Characters of this type have a dangerous attraction to this, this way of seeing themselves as the only soldier capable of taking power to ‘fix’ things, he elaborates. Since then, it has been understood that Napoleon led many societies down the wrong path. Yet at the same time, he was never really a despot. In the end, he didn’t even kill the man who was having an affair with his wife (…) This underlined how incredibly whole and competent (militarily speaking) he was, and yet how he was personally dumped (privately).

Hence the importance of portraying Napoleon through his relationship with Joséphine.

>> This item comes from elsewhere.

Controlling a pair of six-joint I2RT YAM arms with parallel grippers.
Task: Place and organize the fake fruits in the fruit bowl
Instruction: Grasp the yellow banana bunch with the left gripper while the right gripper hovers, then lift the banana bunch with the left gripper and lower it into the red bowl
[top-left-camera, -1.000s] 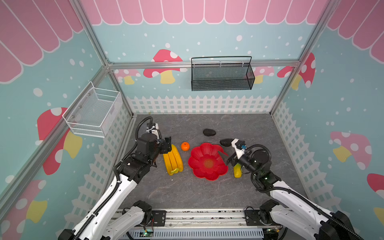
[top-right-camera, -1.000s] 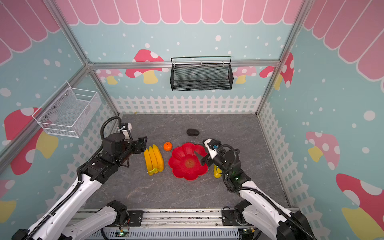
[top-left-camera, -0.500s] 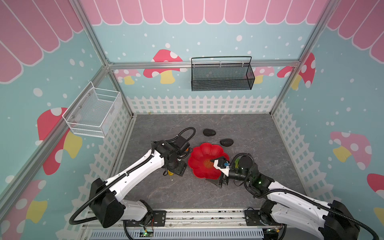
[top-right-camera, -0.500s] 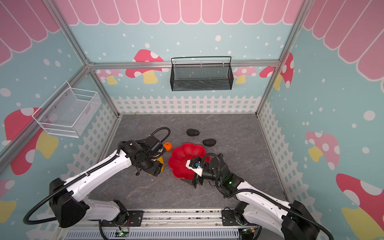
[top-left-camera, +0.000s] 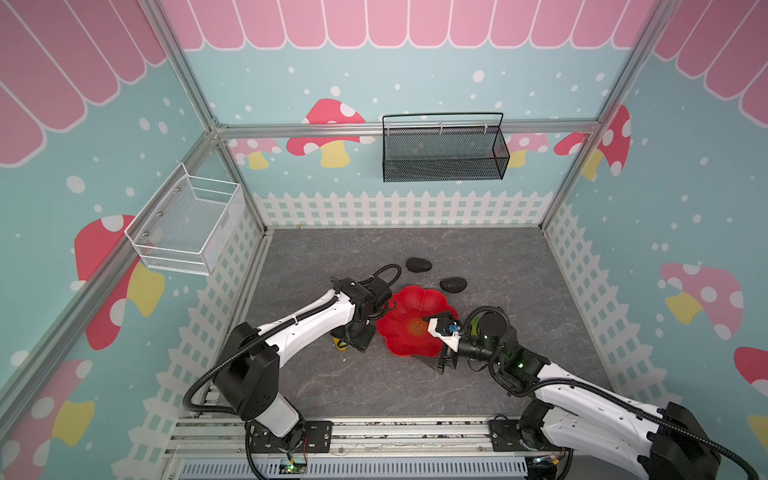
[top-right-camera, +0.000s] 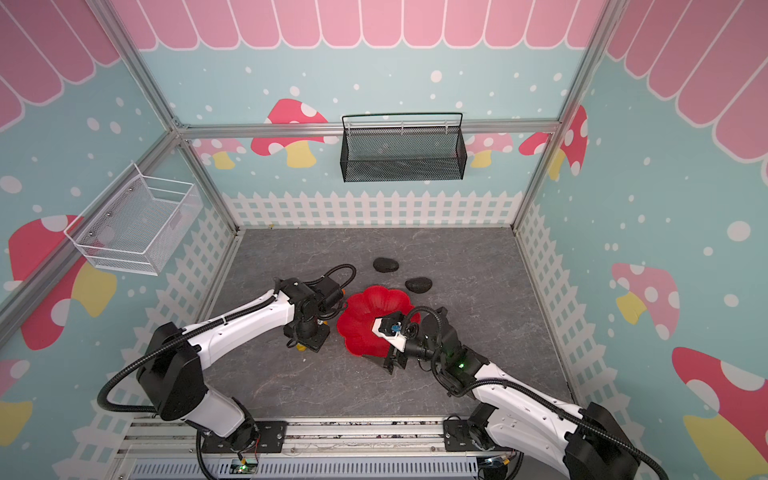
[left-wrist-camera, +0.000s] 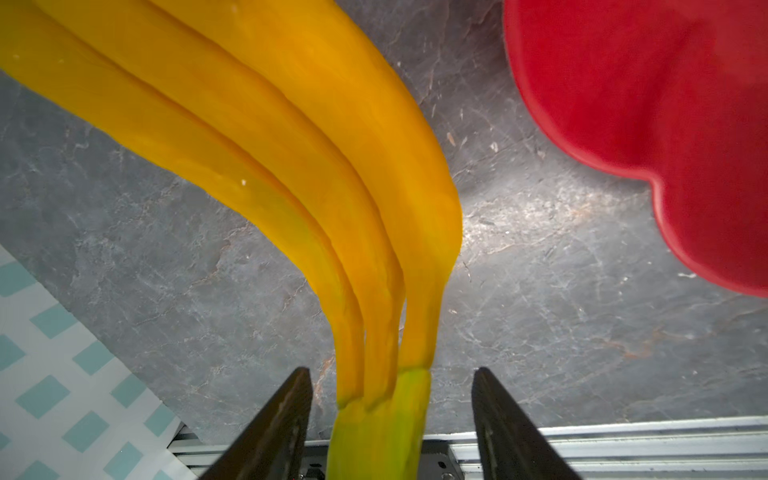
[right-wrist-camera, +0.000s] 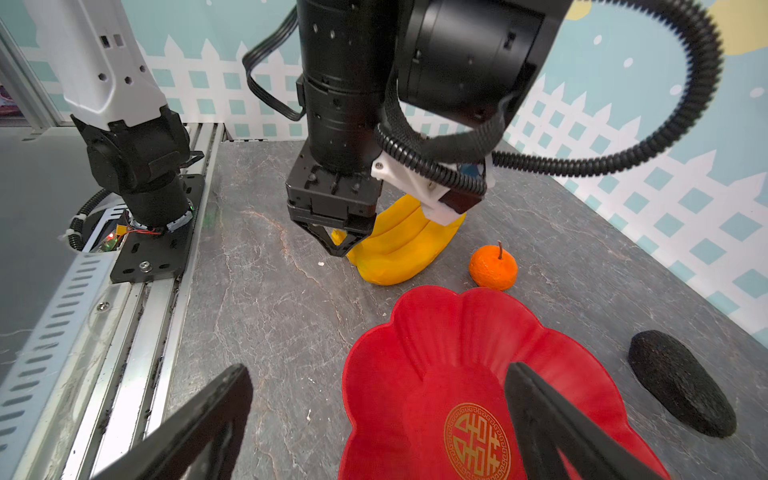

The screenwriter also says that Ridley Scott was immediately seduced by the angle of a Napoleon torn between his strategic talent and his profound lack of confidence regarding intimate relationships: “Like many narcissistic figures, he was driven by his insecurity, and his need to conquer her. (…) I had become attached to this particular idea, and I pitched it to him: the idea of ​​a man who was profoundly capable and competent in the field of combat, and yet profoundly incapable and incompetent in the field of love and human relationships (…) and he (Ridley Scott) loved it.

On the screen, Joaquin Phoenix is accompanied by Vanessa Kirby who plays Napoleon’s wife, Joséphine de Beauharnais. Their tumultuous love story is the common thread of the biopic of Ridley Scott. Napoleon is still in theaters.